Farm gross income 60,000 dollars
Personal net income income 30 000 dollars plus all I and my family can eat from the farm. I buy breadflour, salt, butter, small sundry items.
My neighbour. A good fellow, and judged to be a good farmer by his peers:-
1000 ac.
3000 sheep + followers.
80 breeding cows + followers raised to slaughter
buys in friesian bulls to fatten.
Output, 4,000 fat lambs, 100 finished beeves.

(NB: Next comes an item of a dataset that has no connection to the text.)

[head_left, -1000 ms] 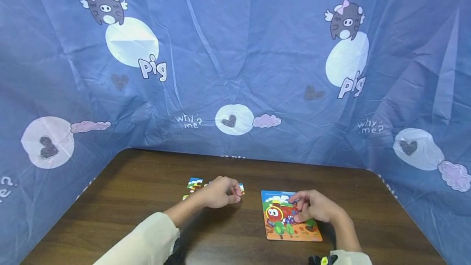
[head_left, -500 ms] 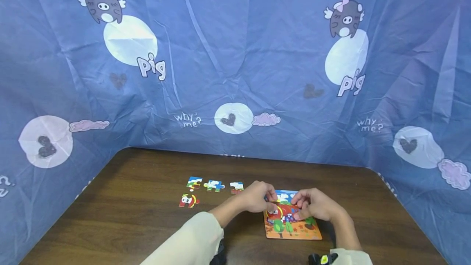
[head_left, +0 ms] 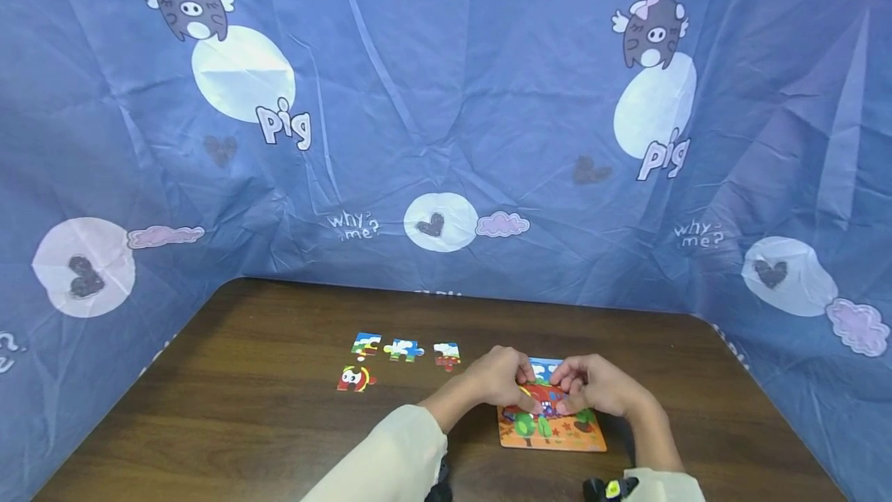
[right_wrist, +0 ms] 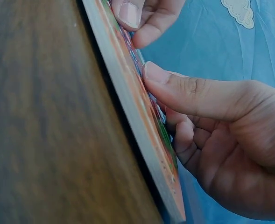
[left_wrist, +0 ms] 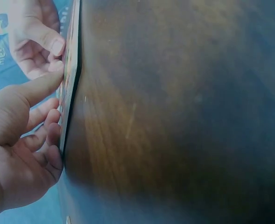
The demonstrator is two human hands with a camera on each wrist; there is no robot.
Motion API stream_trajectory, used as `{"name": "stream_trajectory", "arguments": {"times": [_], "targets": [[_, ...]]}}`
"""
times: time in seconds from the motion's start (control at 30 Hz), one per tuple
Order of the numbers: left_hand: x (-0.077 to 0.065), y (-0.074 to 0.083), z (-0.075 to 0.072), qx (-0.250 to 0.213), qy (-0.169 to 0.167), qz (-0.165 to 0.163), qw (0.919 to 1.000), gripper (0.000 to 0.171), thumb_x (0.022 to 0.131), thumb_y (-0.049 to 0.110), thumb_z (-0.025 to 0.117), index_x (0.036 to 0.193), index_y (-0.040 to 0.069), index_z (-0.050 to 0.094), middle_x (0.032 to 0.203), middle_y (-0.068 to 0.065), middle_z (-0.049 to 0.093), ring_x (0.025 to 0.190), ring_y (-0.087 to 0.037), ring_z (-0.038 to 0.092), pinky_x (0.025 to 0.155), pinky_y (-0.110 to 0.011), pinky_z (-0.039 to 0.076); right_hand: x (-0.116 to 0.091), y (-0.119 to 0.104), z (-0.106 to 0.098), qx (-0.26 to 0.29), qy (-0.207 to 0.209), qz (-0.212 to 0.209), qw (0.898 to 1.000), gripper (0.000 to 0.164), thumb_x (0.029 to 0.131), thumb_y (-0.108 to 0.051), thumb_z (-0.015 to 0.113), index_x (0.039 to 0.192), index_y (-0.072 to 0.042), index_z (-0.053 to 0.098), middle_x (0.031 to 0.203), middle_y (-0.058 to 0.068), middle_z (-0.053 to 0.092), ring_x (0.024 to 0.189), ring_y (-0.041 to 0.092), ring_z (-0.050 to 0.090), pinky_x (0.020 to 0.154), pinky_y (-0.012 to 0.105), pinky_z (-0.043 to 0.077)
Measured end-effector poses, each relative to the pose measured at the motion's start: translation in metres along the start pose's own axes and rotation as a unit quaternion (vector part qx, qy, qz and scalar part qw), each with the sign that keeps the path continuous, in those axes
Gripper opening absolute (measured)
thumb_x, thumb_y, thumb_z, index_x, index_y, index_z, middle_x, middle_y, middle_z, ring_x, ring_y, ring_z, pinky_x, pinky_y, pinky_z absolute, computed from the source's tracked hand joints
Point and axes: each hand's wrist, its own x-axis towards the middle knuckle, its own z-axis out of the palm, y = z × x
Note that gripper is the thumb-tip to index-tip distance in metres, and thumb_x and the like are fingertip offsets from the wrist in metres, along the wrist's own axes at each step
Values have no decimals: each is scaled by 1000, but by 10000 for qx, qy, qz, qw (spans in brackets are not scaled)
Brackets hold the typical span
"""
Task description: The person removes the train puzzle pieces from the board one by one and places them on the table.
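A square picture puzzle board [head_left: 557,440] with a red train lies flat on the table. My left hand [head_left: 498,378] rests on its left part, the thumb extended onto the picture and the other fingers bent at the surface. Opposite it, my right hand [head_left: 602,390] touches the board with its thumb tip and fingertips. In the left wrist view both thumbs press the face of the board [left_wrist: 71,84]. The right wrist view shows the right thumb [right_wrist: 188,91] against the picture. No separate piece is visible between the fingers of either hand; part of the picture is hidden under them.
Several loose puzzle pieces lie left of the board: a sky piece [head_left: 365,344], a cloud piece [head_left: 404,350], a cloud-and-red piece [head_left: 447,353] and an eyed face piece [head_left: 354,379]. A blue printed curtain [head_left: 446,138] surrounds the brown table [head_left: 244,409].
My left hand has moved right from near the loose pieces onto the board, beside the right hand, uncovering those pieces. The right hand has stayed at nearly the same place on the board.
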Motion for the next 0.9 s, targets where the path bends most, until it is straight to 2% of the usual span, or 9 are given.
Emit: {"name": "stream_trajectory", "arguments": {"times": [0.37, 0.67, 0.9], "targets": [[1, 0, 4, -51, -65, -237, 9997, 31, 74, 30, 94, 86, 16, 70, 78, 8, 59, 70, -4, 52, 66, -20, 44, -7, 3, -5, -344, 158, -65, 9993, 35, 75, -5, 89, 104, -1, 70, 87, 7, 59, 79, 21, 51, 65, 27, 45], [0, 2, 0, -134, -178, -289, 9993, 30, 75, 27, 93, 87, 14, 70, 79, 7, 58, 72, -5, 51, 67, -20, 44, -8, 9, -8, -337, 175, -12, 9993, 36, 77, -10, 90, 108, -4, 73, 86, 5, 57, 76, 18, 50, 64, 26, 45], [1, 3, 0, -132, -223, -336, 9991, 31, 75, 27, 93, 87, 14, 68, 78, 7, 57, 72, -6, 50, 67, -21, 44, -10, 11, -9, -373, 360, 67, 9986, 32, 76, -10, 90, 103, -4, 75, 85, 4, 61, 78, 18, 53, 65, 27, 47]]}}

Farm gross income (guess) 400,000
Fert bill 60,000 dollars. (his residual fertility will be falling as he has “capped” his fert. spend to what he can afford.)
Personal income 60 000 dollars buys his food (except mutton and beef) at the supermarket
two half-time workers, maybe 20 000 dollars each
Can you see the difference in terms of
Output per acre?
Employment per acre?
Proportion of farm income that remains on the farm?
Fertility status?
Personal food security?
‘Nuff said, I think.
You are math challenged as well as intellectually dishonest. That may seem like gratuitous abuse, but that is also your personal style so it seems fitting. You don’t talk about ideas or issues, you attack people. Is that home grown too?
Anecdotes are not evidence. Do you begin to grasp the defects in your thinking? I hope so since you are so far from any comprehension that a beginning is all that can accomplished.
Why does a 40% reduction in industrially fixed nitrogen equate to a 40% decrease in available food protein. I contend that a move away from prairie scale monocultures to smaller mixed farms / horticulture systems, alternating legumes with cereals / roots and proper returns of “wastes” from consumers close to the producers can conserve almost all fertility apart from calcium, which is largely removed in the groundwater, but which the earth has in abundance anyway. Smaller farms produce more per hectare under appropriate small-farm systems, utilising niches etc. Only economics gets in the way.
Why is Haiti such a basket case? (actually I have no idea, being a small-town hick) almost certainly inappropriate systems inevitably imposed from the outside, issues with land tenure and so forth.
We’ll never agree on this one. Polar opposites. You a think big technocrat (realist, under the present paradigm), me a think small peasant horticulturist (dreamer, at the present). Only time will tell…….. Baseljet and Crapper have a lot to answer for with their reticulated sewerage and flushing toilet. Saved the world from typhoid but condemned it to starvation…..
Guys; keep it a bit civil; you are, after all, both guests here.